For building the FastAPI apps you'll deploy, see our FastAPI tutorial. For OOP patterns that make deployed apps maintainable, our Python OOP guide covers the structure large applications need.


Frequently Asked Questions

Easiest way to deploy Python to AWS?

Elastic Beanstalk for web apps, Lambda for event-driven functions. For simplicity without AWS: Railway or Render.

How much does AWS cost for Python?

Free Tier covers most small apps for 12 months. After that, ~$8–10/month for a t3.micro.

Lambda vs EC2?

Lambda for infrequent/event-driven tasks. EC2 for always-on web servers and long-running processes.

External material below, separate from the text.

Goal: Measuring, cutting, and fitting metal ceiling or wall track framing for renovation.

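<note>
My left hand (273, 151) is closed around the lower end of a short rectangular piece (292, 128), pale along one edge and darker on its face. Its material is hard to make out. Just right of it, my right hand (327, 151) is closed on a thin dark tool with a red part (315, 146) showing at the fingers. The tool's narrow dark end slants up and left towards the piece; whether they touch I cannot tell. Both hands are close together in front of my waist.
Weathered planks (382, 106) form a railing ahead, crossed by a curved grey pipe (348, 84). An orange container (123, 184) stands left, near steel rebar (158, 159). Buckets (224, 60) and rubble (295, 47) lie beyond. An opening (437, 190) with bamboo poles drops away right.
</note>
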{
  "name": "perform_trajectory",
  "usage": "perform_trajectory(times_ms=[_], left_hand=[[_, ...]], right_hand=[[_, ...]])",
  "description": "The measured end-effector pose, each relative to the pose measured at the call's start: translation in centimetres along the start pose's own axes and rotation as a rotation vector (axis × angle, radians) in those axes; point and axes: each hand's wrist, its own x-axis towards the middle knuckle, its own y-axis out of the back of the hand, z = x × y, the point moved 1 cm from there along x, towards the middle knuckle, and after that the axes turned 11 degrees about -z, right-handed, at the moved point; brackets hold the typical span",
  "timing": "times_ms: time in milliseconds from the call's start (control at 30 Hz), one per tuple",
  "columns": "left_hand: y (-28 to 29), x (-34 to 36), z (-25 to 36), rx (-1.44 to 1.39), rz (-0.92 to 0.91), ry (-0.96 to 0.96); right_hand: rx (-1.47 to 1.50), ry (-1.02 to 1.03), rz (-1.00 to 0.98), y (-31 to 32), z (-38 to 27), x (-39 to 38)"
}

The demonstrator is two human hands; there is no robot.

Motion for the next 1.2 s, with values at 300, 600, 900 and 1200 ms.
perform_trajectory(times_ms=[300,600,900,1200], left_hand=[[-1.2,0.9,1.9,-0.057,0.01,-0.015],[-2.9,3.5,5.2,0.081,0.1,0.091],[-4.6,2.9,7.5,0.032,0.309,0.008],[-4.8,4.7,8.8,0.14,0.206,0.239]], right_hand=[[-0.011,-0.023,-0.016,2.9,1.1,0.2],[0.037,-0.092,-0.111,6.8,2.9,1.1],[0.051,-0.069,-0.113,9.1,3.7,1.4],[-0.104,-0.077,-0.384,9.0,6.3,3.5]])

Best Python framework for AWS?

FastAPI with Mangum for Lambda. FastAPI with Gunicorn for EC2/ECS.


Final Thoughts

AWS deployment isn't as scary as its reputation suggests, but it does require more setup than alternatives. The EC2 path gives you the most control and the most to learn; Lambda is elegant for the right use cases.

For learning projects and portfolios, Railway or Render give you the live URL with a fraction of the setup. When you're working professionally with teams that use AWS, you'll learn the specifics in context.

The most important deployment skill isn't knowing every AWS service — it's understanding the pattern: application → reverse proxy → server → domain. Whether that's on AWS, Railway, or your own hardware, the fundamentals are the same.

For the Python automation skills that complement server deployment (monitoring scripts, log processing, deployment automation), see our Python automation scripts guide.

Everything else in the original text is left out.